## REQUIRED WORK
Copy all records exactly; omit pictures.

(Stored data)
● ● ● ● ●

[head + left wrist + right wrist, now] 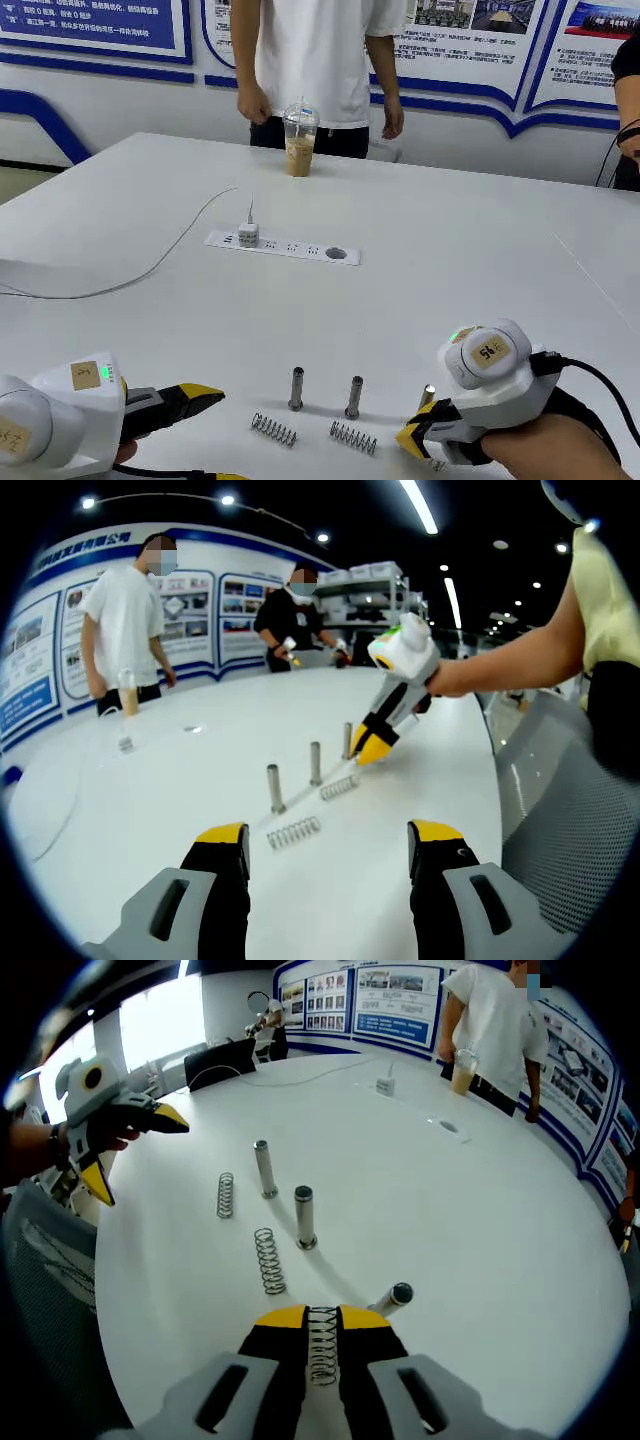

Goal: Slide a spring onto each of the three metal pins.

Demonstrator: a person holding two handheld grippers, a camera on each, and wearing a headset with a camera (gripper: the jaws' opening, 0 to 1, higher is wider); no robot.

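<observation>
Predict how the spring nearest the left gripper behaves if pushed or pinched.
Likely rolls: the spring lies on its side on the smooth white table. Probably light and squashy, being thin open wire coils. Round coils may slip from a side pinch.

Your left gripper (225,436), at the lower left of the head view, has a rounded white body with a tan sticker (85,375) and a green light (104,373). Its jaws are black with yellow tips. Your right gripper (418,447), at the lower right, looks the same. Its label (490,350) carries dark characters, and a black cable (600,382) leaves its body. A black strap (572,408) wraps your right hand (560,450). At the upper right of the left gripper view, your sleeve (600,590) is pale yellow.
</observation>
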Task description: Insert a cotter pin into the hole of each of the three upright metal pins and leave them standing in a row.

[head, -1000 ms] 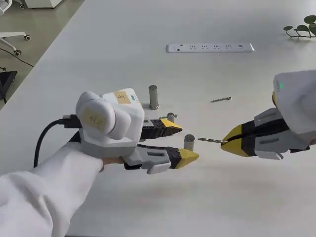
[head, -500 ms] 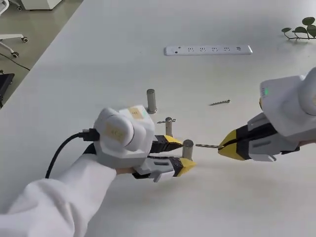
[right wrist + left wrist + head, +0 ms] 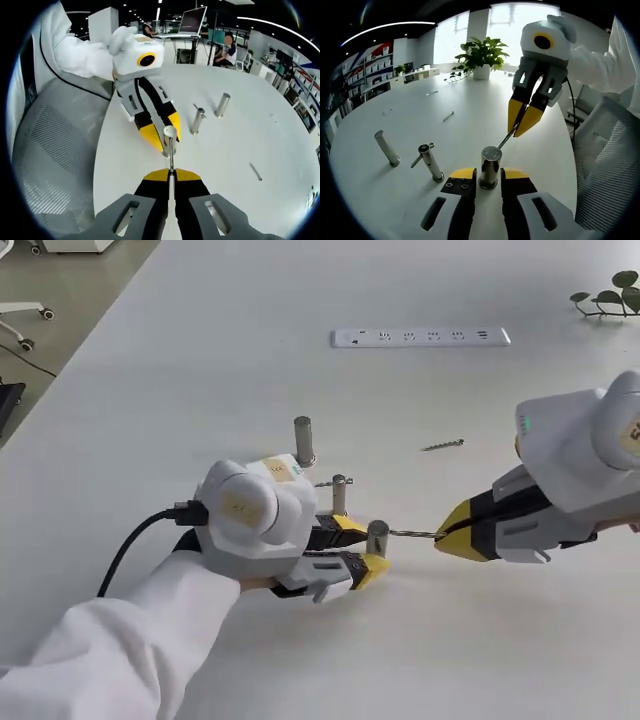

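L gripper (image 3: pixel 362 545) jaws clamp near pin (image 3: pixel 377 537), R gripper (image 3: pixel 443 537) jaws pinch cotter pin (image 3: pixel 412 534); tip entry unclear.

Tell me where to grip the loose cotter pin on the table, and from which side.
Probably near one end of the loose cotter pin, from above, jaws across its length: it is thin and lies flat on the table, and its other end should stay free.

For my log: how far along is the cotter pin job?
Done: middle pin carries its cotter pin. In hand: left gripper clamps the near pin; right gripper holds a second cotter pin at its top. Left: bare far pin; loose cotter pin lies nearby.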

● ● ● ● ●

## ANSWER AREA
[head + left wrist + right wrist, now] 

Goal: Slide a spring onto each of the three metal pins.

Demonstrator: a person holding two handheld grippers, a camera on each, and wearing a headset with a camera (gripper: the jaws' opening, 0 to 1, higher is wider); no robot.

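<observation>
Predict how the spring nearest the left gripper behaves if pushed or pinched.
Likely rolls: the spring lies on its side on the smooth white table. Probably light and squashy, being thin open wire coils. Round coils may slip from a side pinch.

Your left gripper (225,436), at the lower left of the head view, has a rounded white body with a tan sticker (85,375) and a green light (104,373). Its jaws are black with yellow tips. Your right gripper (418,447), at the lower right, looks the same. Its label (490,350) carries dark characters, and a black cable (600,382) leaves its body. A black strap (572,408) wraps your right hand (560,450). At the upper right of the left gripper view, your sleeve (600,590) is pale yellow.
</observation>
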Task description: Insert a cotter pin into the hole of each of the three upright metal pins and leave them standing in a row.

[head, -1000 ms] 
[head, -500 ms] 
[right wrist + left wrist + head, +0 ms] 

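L gripper (image 3: pixel 362 545) jaws clamp near pin (image 3: pixel 377 537), R gripper (image 3: pixel 443 537) jaws pinch cotter pin (image 3: pixel 412 534); tip entry unclear.

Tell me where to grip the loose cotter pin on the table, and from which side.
Probably near one end of the loose cotter pin, from above, jaws across its length: it is thin and lies flat on the table, and its other end should stay free.

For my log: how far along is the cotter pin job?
Done: middle pin carries its cotter pin. In hand: left gripper clamps the near pin; right gripper holds a second cotter pin at its top. Left: bare far pin; loose cotter pin lies nearby.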

No further answer is needed.